You’ve heard the saying “it’s raining cats and dogs.” It’s supposed to signify a heavy rainfall. But what does it mean when it starts raining sharks?
That’s exactly what happened Monday at San Juan Hills Golf Club, when a 2-foot-long shark was spotted thrashing about on the 12th tee box.
(You read that right. A live shark was found at the golf course.)
The shark was discovered around 4 p.m. by an on-duty course marshal, who immediately called the clubhouse to report the displaced fish.
“It was just wriggling around,” Director of Club Operations Melissa McCormack said. “Honestly, this is the weirdest thing that’s happened here.”
The marshal picked up the shark, placed it in the back of his golf cart and drove it back to the clubhouse. There, cart attendant Bryan Stizer, a San Juan Capistrano resident, briefly placed the shark into a bucket filled with water and a bit of salt, before clocking out on his break to drive the shark out to Baby Beach in Dana Point, where it was released back into the ocean.
McCormack believes the shark was picked out of the water by a predatory bird and was dropped onto the course, which is less than 4 miles away from the Pacific Ocean. The shark was found bleeding from puncture wounds near its dorsal fin.
Sharks falling from the sky. Yep, this appears to be it for us, folks.
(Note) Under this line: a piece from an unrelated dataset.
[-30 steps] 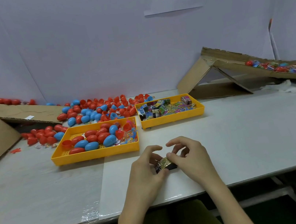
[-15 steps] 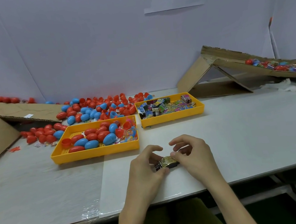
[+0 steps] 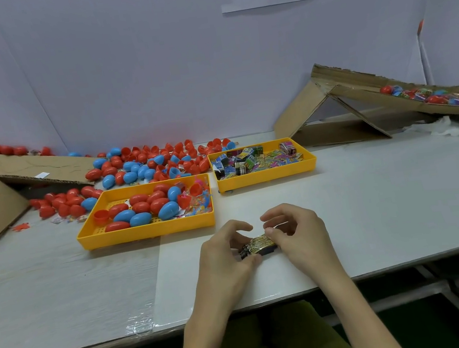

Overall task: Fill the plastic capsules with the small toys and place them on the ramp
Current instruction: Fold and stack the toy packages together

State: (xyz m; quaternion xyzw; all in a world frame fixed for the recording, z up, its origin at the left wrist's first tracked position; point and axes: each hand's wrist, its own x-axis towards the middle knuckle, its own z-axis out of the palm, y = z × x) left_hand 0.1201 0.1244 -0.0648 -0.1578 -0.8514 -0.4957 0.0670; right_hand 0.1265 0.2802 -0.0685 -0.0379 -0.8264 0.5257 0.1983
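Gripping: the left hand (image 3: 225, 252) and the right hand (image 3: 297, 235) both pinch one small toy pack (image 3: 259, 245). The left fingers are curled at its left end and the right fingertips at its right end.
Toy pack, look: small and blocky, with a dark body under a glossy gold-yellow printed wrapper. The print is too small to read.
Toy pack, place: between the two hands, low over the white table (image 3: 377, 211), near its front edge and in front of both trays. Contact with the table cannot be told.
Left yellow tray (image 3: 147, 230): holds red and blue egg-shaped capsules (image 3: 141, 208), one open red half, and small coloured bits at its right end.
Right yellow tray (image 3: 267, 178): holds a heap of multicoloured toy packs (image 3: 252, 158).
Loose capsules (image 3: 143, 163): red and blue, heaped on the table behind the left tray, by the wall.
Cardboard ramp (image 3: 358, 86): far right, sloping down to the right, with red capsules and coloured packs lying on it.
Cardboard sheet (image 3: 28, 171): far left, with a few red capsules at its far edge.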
And for what it's worth, I think sharks falling from the sky would be a pretty spectacular way for us all to go down. It's probably how God wanted it all along.
And could you imagine the reaction of this course marshal when he saw a freaking shark rolling around on the 12th tee box? No doubt he soon had to change his shorts. Two feet or 35 feet, a shark's a shark, and last I heard these things don't usually find themselves hanging out on golf courses.
Oh, and this is reason No. 3,563 why I'll just stick to Golden Tee when it comes to golf.